» **WORK REQUEST**
Verbatim, and with nothing else, reproduce the data below from its first line through the line containing "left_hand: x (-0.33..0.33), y".

» **SUPPLIED MATERIAL**
^^^^

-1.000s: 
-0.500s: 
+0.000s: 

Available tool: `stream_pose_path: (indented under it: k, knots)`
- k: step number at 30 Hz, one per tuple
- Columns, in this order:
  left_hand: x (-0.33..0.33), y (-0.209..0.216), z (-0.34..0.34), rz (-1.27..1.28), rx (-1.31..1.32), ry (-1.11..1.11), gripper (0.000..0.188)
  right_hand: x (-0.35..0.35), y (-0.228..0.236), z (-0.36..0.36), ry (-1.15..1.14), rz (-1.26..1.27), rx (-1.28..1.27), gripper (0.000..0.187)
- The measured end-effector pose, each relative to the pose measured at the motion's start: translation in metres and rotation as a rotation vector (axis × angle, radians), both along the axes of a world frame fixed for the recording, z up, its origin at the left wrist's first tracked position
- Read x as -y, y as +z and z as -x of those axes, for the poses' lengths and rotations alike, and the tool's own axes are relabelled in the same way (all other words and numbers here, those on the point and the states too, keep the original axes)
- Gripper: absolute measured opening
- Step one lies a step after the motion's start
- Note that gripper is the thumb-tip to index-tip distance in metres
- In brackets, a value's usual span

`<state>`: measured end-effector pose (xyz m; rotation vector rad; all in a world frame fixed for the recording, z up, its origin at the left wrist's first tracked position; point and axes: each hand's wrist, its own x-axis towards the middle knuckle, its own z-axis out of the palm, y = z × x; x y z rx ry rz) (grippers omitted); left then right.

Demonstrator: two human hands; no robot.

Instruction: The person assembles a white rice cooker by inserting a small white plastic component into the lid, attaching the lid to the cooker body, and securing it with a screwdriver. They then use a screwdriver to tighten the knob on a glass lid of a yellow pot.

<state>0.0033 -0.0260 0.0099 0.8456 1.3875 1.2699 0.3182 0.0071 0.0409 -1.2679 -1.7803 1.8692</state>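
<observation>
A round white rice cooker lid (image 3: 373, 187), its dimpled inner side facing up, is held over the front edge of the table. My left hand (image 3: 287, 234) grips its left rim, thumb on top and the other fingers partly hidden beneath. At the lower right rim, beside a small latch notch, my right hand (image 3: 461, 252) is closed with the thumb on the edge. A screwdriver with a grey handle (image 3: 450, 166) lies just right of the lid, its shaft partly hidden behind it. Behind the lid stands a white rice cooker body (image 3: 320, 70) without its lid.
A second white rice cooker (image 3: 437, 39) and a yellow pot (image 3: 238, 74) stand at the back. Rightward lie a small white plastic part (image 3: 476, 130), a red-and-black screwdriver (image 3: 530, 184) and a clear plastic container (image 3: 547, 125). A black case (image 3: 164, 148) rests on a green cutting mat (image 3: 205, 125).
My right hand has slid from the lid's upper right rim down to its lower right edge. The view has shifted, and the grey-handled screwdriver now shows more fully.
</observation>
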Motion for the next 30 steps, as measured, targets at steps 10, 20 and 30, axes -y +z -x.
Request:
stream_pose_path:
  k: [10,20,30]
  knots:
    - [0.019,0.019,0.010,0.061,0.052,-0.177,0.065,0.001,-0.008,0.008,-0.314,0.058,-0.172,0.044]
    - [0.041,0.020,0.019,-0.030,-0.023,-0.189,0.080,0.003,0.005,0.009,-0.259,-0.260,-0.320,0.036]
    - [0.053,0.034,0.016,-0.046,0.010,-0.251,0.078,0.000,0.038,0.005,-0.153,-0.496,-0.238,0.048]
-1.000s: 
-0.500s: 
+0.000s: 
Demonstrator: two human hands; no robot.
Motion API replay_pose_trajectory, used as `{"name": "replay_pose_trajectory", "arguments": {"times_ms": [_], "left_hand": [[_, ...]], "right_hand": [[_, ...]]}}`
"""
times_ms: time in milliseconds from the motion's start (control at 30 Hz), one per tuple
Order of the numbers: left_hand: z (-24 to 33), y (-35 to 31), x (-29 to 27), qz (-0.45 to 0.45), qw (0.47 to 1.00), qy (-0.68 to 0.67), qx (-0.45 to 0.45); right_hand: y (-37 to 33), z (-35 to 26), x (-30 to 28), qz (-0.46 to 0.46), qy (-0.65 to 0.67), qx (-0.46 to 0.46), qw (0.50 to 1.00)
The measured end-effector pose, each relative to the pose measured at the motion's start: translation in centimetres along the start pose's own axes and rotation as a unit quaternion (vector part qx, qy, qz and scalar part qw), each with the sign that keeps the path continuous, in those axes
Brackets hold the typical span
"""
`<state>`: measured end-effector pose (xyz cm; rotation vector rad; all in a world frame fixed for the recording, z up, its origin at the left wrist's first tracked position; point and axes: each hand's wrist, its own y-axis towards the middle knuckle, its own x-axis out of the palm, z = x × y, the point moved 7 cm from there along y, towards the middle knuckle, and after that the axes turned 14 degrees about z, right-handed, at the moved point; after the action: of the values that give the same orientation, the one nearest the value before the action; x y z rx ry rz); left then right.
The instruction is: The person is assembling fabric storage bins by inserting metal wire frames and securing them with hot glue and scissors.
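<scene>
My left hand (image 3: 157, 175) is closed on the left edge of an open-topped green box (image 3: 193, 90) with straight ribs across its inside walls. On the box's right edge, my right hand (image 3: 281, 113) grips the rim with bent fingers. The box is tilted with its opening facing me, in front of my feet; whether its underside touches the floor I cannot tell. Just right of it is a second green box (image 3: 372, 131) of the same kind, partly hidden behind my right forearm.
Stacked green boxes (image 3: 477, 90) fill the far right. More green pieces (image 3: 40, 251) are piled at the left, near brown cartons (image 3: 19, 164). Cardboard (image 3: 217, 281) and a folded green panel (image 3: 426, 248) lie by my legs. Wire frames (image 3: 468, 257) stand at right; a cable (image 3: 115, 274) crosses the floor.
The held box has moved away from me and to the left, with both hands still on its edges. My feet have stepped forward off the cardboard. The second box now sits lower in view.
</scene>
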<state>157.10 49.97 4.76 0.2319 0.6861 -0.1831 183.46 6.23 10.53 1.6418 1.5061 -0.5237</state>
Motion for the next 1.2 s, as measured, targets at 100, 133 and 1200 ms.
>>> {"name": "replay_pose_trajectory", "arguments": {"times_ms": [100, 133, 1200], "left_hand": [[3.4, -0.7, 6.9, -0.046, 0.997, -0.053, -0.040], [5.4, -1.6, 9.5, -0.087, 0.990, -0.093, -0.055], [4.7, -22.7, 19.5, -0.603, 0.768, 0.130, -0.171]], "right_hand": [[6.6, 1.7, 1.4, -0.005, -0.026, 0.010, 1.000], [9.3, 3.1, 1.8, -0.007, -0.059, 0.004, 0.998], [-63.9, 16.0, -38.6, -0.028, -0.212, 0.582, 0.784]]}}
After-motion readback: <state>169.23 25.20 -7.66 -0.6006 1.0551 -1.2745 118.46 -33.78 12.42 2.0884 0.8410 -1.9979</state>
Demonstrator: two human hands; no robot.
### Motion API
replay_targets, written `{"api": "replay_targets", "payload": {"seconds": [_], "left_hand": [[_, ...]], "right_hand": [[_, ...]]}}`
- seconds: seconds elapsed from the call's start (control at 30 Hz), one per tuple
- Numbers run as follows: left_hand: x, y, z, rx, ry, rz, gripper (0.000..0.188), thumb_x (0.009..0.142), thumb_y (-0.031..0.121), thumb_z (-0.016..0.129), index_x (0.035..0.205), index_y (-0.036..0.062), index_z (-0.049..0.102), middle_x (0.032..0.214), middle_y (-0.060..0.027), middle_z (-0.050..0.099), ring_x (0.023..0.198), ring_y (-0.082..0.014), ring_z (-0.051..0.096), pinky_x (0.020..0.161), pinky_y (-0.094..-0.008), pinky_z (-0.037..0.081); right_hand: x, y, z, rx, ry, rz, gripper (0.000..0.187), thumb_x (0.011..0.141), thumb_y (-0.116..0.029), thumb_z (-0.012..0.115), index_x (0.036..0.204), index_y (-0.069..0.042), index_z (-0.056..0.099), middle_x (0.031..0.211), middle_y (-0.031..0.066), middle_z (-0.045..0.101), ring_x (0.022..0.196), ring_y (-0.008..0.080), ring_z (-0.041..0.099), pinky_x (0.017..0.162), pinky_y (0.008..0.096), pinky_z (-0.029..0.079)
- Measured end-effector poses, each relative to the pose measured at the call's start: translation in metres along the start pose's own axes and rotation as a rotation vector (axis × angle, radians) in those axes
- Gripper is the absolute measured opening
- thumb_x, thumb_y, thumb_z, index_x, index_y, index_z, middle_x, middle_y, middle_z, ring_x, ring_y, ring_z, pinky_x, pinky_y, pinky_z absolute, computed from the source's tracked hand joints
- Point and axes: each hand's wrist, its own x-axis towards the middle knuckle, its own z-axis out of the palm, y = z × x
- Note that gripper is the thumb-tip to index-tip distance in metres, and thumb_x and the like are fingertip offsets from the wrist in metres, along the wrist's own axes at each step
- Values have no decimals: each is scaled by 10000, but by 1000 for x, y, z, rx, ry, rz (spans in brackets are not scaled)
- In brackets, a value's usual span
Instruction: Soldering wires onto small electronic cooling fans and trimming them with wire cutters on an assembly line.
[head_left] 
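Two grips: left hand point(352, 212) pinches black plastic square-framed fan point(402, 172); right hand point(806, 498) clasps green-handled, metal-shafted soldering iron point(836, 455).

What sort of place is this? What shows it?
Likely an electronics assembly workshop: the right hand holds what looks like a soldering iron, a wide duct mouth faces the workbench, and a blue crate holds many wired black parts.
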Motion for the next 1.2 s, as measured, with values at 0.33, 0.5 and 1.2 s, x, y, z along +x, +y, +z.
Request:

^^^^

» **RESPONSE AREA**
-1.000s: 
-0.500s: 
+0.000s: 

Available tool: `stream_pose_path: (indented under it: k, knots)`
- k: step number at 30 Hz, one per tuple
- Columns, in this order:
  left_hand: x (-0.33..0.33), y (-0.209..0.216), z (-0.34..0.34), rz (-1.27..1.28), rx (-1.31..1.32), ry (-1.11..1.11), gripper (0.000..0.188)

The output is complete as it stands.